“Steroid-toxicity is a huge problem amongst our patients… it sounds simple to just give people steroids, but the types of side effects they get when they have to be on these drugs for one to two years, sometimes many more years, to keep the disease suppressed produce many, many complicated side effects which can kill the patient.”
Dedee Murrell, MD DSc is a leading international expert on chronic inflammatory blistering diseases - both genetic and autoimmune. She is the Head of the Department of Dermatology at St George Hospital, University of New South Wales, Sydney, Australia, and Professorial Fellow at The George Institute for Global Health.
Professor Murrell was drawn to the complexity of diagnosing diseases of the skin, and uncovering their underlying causes - as well as investigating safer and more efficacious treatments. This has led to her developing new outcome measures that can be used in clinical trials to demonstrate whether new therapies are more effective and safer than the existing steroid treatments. Her work in this area also led to her being invited to join the international team that developed the Glucocorticoid Toxicity Index.
While training as a dermatologist at the University of North Carolina at Chapel Hill she was inspired by Dr. Al Briggaman to study the pathogenesis of blistering diseases. It was only later that she became involved in treatment and now runs regular special clinics for patients with these diseases.
Professor Murrell explains that dermatologists generally use topical therapies for most diseases, but for severe disease, systemic steroids have been used for many years. These treatments were life-saving for these patients because the mortality used to be around ninety percent, and when steroids were discovered and developed the mortality rates then gradually reduced to about ten or fifteen percent.
“But those patients nowadays are usually dying more from complications of being on long-term steroids than they are from the disease itself. Nowadays, we're trying to minimize the use of steroids and find cleverer ways of suppressing the immune system without off-target effects.”
“Steroid-toxicity is a huge problem amongst our patients… it sounds simple to just give people steroids, but the types of side effects they get when they have to be on these drugs for one to two years, sometimes many more years, to keep the disease suppressed produces many, many complicated side effects which can kill the patient.”
One of the challenges Professor Murrell experienced was when she initially reviewed the literature on the different definitions and outcome measures for a Cochrane Review. There were more outcome measures used in studies of pemphigus than there were patients. This meant the data couldn't be pulled together because in every country, and trial center, they were using different definitions and measures.
So the first thing she did was to get dermatologists all around the world at different venues together, to agree upon a standardized language. Since then Professor Murrell’s focus has been to develop validated tools to score the disease. As well as the quality of life of patients treated for the disease.
This led to her being invited to join the group of interdisciplinary experts led by Professor John Stone at Harvard, to contribute to the Glucocorticoid Toxicity Index as a representative of the dermatological aspects.

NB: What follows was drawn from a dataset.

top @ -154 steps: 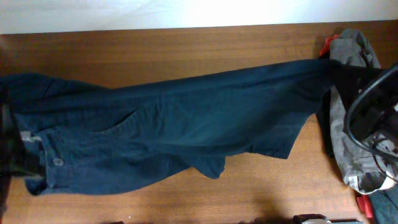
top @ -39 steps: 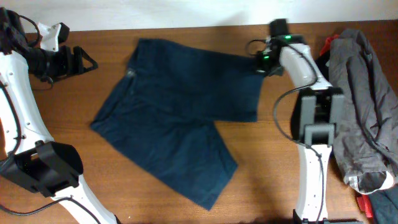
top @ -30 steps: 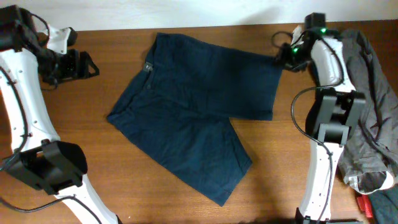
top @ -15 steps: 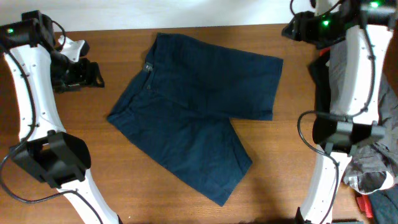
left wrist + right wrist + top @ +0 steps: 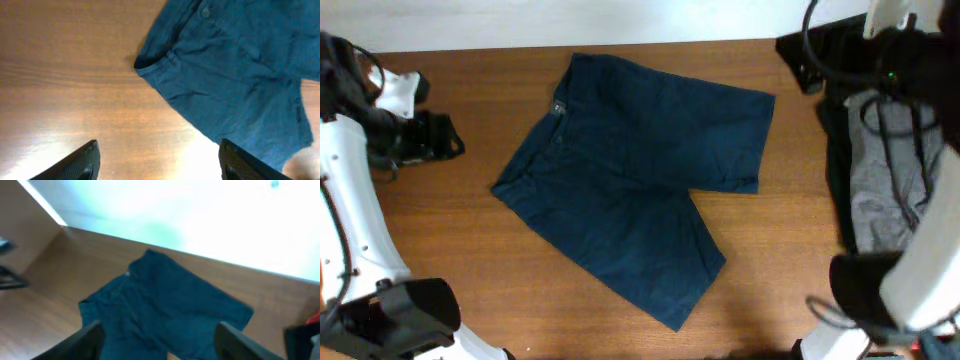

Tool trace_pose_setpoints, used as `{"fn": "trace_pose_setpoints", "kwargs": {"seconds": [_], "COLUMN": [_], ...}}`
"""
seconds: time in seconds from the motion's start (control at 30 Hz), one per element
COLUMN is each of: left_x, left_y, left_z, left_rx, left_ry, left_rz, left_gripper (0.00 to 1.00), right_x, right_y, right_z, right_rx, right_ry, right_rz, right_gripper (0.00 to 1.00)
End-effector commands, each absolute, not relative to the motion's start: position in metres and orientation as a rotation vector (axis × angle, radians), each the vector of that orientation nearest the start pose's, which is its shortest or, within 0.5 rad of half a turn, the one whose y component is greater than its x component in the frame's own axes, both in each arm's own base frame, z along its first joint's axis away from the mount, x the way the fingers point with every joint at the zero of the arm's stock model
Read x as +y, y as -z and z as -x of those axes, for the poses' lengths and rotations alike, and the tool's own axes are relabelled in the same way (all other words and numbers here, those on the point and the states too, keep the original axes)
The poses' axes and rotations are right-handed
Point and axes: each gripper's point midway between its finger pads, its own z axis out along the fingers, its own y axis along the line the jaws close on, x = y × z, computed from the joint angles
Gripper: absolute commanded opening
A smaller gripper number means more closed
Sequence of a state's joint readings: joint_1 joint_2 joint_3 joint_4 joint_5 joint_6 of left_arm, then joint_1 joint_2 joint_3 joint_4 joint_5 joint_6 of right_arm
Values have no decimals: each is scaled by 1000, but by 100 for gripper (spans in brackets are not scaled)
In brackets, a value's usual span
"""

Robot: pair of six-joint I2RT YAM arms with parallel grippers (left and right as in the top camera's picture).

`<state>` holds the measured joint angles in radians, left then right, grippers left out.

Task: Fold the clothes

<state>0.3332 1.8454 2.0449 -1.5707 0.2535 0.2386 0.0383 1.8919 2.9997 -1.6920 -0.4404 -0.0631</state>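
Wood-grain counter [image 5: 450, 250], pale wall behind. Left gripper [image 5: 158, 155] jaws wide, nothing between them, over bare wood left of the waistband. Right gripper [image 5: 159, 332] jaws wide, empty, raised above the far right side. Navy shorts [image 5: 630, 180] flat mid-counter, clear of both grippers, legs splayed rightward. Grey garment [image 5: 885, 190] at right edge.

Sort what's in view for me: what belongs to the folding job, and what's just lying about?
Job:
- shorts, navy, laid out unfolded on the table

Lying about:
- grey garment, at the table's right edge, partly hidden
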Motion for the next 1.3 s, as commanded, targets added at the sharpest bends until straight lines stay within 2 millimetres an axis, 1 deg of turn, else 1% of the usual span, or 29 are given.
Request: {"fn": "trace_pose_setpoints", "kwargs": {"seconds": [0.0, 0.03, 0.1, 0.17, 0.2, 0.23, 0.3, 0.33, 0.4, 0.43, 0.47, 0.57, 0.63, 0.67, 0.7, 0.8, 0.9, 0.93, 1.0, 1.03, 1.1, 1.2, 1.27], "left_x": [79, 79, 76, 71, 68, 65, 60, 58, 56, 57, 58, 62, 65, 64, 64, 63, 63, 63, 62, 62, 62, 62, 62], "left_y": [-167, -151, -125, -104, -94, -87, -73, -67, -59, -55, -54, -46, -39, -36, -33, -29, -28, -28, -28, -28, -28, -29, -29], "left_z": [-365, -370, -378, -380, -380, -381, -383, -386, -390, -391, -392, -391, -386, -383, -381, -378, -378, -378, -378, -378, -379, -380, -379], "left_rx": [2988, 2979, 2960, 2953, 2952, 2949, 2933, 2922, 2904, 2897, 2895, 2899, 2914, 2921, 2926, 2930, 2929, 2929, 2928, 2928, 2925, 2923, 2924], "left_ry": [331, 325, 315, 311, 311, 308, 300, 295, 270, 242, 231, 187, 160, 164, 166, 168, 167, 168, 172, 173, 171, 172, 172], "left_rz": [162, 150, 127, 100, 77, 49, 9, -4, -25, -32, -34, -33, -29, -28, -28, -27, -27, -27, -28, -28, -29, -30, -30], "left_gripper": [76, 75, 75, 76, 76, 76, 76, 76, 75, 75, 75, 75, 73, 71, 68, 64, 60, 57, 47, 45, 44, 43, 42], "right_x": [90, 95, 106, 112, 113, 113, 109, 107, 103, 101, 99, 96, 95, 95, 96, 104, 110, 109, 107, 106, 108, 113, 113], "right_y": [-486, -481, -462, -432, -414, -390, -347, -323, -286, -259, -248, -200, -170, -153, -141, -112, -91, -84, -70, -61, -48, -35, -29], "right_z": [-334, -333, -336, -344, -348, -352, -356, -357, -357, -356, -355, -342, -329, -320, -312, -291, -272, -266, -254, -249, -240, -227, -226], "right_rx": [2123, 2156, 2238, 2354, 2422, 2508, 2657, 2736, 2851, 2922, 2950, 3081, 3165, 3212, 3248, 3319, 3368, 3387, 3420, 3432, 3440, 3448, 3441], "right_ry": [-403, -425, -469, -480, -478, -470, -436, -418, -389, -376, -373, -359, -361, -369, -389, -492, -579, -579, -579, -580, -618, -697, -701], "right_rz": [279, 238, 205, 190, 185, 173, 142, 127, 108, 102, 95, 73, 60, 52, 58, 63, 110, 104, 93, 89, 79, 61, 62], "right_gripper": [81, 84, 86, 87, 87, 87, 87, 85, 84, 84, 84, 84, 84, 81, 80, 77, 71, 65, 59, 55, 53, 45, 45]}}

“The GTI has been great for me to be able to have a way to quantify the side effects that my patients are getting from steroids.”
Professor Murrell is now using the GTI in all the trials run in her clinical trial center, and she recently published a paper in JAAD International, one of the most respected dermatology journals. This paper presented data showing that using the GTI, they could detect detrimental effects within only three months of initiating steroid treatment, especially on the psychiatric well-being of the patients.

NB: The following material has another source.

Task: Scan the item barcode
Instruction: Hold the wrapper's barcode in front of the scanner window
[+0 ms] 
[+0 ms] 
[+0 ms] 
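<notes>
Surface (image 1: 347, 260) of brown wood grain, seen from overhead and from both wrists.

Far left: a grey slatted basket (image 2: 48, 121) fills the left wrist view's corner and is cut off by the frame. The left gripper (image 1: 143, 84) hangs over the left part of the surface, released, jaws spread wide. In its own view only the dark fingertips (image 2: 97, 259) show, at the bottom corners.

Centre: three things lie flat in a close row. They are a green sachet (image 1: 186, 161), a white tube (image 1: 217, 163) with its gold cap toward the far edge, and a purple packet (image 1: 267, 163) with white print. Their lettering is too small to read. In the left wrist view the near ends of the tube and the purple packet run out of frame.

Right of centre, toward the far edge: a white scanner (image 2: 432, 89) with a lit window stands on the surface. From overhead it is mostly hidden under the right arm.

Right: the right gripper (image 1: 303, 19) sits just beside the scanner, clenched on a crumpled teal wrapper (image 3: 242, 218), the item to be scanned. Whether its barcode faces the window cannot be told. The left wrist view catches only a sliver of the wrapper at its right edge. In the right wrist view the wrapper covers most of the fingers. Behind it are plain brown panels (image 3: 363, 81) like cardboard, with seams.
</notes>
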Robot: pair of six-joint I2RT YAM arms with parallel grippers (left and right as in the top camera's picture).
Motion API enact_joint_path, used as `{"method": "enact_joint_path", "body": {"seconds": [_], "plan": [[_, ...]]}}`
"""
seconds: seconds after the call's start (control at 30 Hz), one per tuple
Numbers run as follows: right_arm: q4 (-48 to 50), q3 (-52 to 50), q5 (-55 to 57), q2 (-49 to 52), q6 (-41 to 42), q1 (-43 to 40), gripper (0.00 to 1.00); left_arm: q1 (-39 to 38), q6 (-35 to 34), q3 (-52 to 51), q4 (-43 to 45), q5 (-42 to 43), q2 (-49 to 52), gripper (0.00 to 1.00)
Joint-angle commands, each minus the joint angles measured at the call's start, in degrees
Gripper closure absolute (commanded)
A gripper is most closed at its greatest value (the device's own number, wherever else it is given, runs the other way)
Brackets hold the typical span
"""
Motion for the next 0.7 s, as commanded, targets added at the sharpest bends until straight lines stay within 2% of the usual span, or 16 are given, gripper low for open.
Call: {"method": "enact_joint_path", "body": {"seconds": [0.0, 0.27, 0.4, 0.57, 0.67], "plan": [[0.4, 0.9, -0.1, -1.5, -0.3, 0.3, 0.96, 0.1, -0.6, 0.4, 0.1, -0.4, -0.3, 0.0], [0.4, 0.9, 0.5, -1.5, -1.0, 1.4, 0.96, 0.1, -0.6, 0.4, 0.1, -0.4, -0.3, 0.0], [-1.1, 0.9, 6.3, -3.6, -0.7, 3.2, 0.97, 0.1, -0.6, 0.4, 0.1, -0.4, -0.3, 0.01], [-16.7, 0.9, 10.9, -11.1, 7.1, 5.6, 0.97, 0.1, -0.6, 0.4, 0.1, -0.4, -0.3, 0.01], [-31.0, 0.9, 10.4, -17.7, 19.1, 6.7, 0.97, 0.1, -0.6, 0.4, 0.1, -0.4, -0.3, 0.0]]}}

Her team is also now using the GTI in regular clinics, “dermatologists aren’t normally people who go around measuring people's blood pressure. But there are a few simple things like that that we've added to our safety follow-up so that we can include the data in the GTI scoring sheets.”
Professor Murrell also highlighted; “the GTI is a great way of showing the cost of all these side effects that these patients are getting from the steroid treatments and help get new drugs not only approved on the terms of efficacy but also funded by payers.”